Two ex-convicts who were recently in prison with Alexey Navalny have described to journalists how officials bully and try to demoralize the opposition politician. Former inmates Nariman Osmanov and Evgeny Burak told Dozhd television that prisoners at Pokrov’s Correctional Facility Number 2 were instructed not to speak to Navalny, to ensure that he remains socially isolated. To discourage interactions with Navalny, officials even screened a video for the inmates that depicted him as gay. In another attempt to torment Navalny after he returned from the hospital, prison officials allegedly deprived him of sleep for three nights by transferring an inmate to the neighboring cell and arranging for him to “make different sounds” until dawn.

Some inmates allegedly worked with prison officials to try to provoke Navalny into a violent response, following him everywhere and transcribing his every word (to share later with the guards), but Osmanov and Burak say he never reacted to the pressure, except once when he told someone, “The time will come when you’re trying to escape out the window.”

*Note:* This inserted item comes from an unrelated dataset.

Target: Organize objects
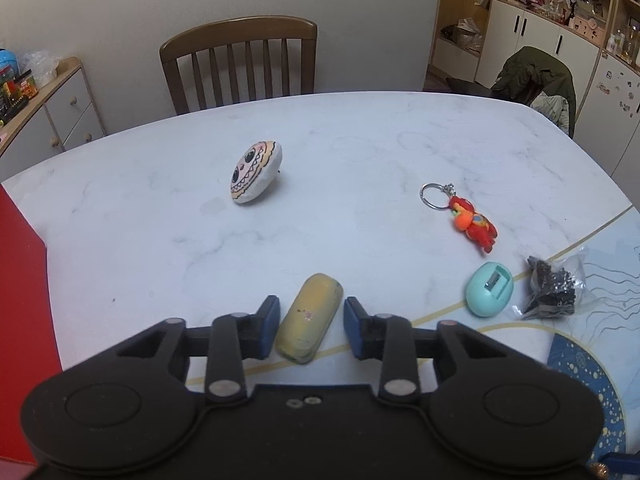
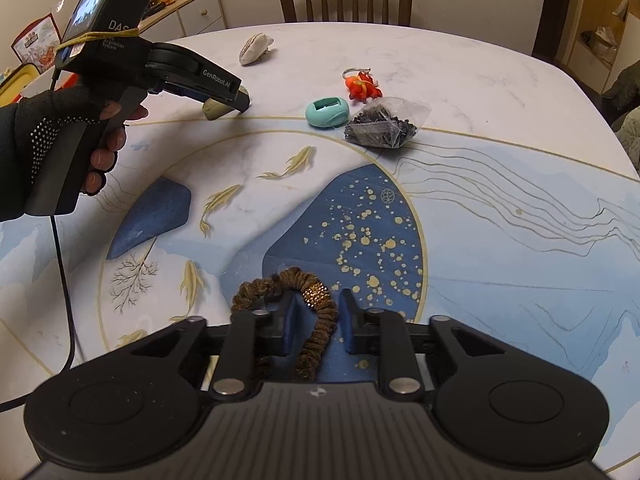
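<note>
Two things are being taken up at once. In the left wrist view, low and centre in the frame, the left gripper (image 1: 308, 326) is set around a yellow oblong block (image 1: 310, 318) lying on the marbled desk (image 1: 160, 240); its blue fingers (image 1: 269, 326) stand close on either side, the left one against the block's flank and the right one with a thin gap showing, so a firm hold cannot be confirmed from the frame — at best the block is lightly pinched. The block is judged stiff and light, its worn matte skin unlikely to slip; it is best taken across its short width near the middle, as is being done. In the right wrist view, at bottom centre, the right gripper (image 2: 318, 326) is drawn in narrowly around a brown scrunchie (image 2: 320, 320) with a gold beaded band, resting on the blue speckled patch of the desk's print. One strand of the loop passes between the fingers and appears caught. It is judged soft, springy and very light, so it will sag and swing when lifted — a hold on the bunched fabric, not the beads, is the safer choice. Further up the left view, a face-printed cushion (image 1: 256, 172), a red keyring figure (image 1: 474, 224), a teal egg-shaped sharpener (image 1: 489, 289) and a bag of dark bits (image 1: 552, 288) lie untouched.
</note>
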Motion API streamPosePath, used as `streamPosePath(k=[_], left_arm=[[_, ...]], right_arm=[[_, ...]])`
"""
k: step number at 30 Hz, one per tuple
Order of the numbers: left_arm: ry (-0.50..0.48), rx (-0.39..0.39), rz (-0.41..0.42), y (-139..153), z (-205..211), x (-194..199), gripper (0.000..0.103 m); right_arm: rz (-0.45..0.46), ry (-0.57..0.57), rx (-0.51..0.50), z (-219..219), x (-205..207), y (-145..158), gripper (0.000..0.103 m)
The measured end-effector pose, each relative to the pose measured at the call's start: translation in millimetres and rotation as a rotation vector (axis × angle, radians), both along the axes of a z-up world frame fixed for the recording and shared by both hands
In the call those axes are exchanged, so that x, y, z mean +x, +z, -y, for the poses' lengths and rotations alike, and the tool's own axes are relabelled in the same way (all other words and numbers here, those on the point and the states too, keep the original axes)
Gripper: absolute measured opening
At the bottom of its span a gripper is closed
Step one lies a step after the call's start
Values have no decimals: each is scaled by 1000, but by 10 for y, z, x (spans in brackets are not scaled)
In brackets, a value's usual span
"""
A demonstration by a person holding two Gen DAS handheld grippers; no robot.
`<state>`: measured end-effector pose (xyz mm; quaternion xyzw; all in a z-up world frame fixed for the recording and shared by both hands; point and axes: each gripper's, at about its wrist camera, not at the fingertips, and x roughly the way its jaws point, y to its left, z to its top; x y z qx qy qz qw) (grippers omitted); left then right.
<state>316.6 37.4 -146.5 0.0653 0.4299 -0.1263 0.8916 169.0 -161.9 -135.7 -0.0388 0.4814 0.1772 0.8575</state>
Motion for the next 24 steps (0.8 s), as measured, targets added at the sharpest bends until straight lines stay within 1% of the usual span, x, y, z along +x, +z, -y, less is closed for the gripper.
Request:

Osmanov says the prison officials also tried several tricks to break Navalny’s hunger strike in April, at one point putting him in a cell beside another inmate who supposedly had tuberculosis. (The illness was apparently staged.) As previously reported, officials also fried sausages nearby so the smell wafted into Navalny’s cell.

A local watchdog group, however, has questioned the veracity of these claims. Sergey Yazhan, a member of the Vladimir region’s Public Monitoring Commission, told Dozhd, “I think this is all just talk. I just know that everything’s fine with [Navalny], judging by the latest information.” At the time of publication, prison officials had yet to respond to Dozhd’s report.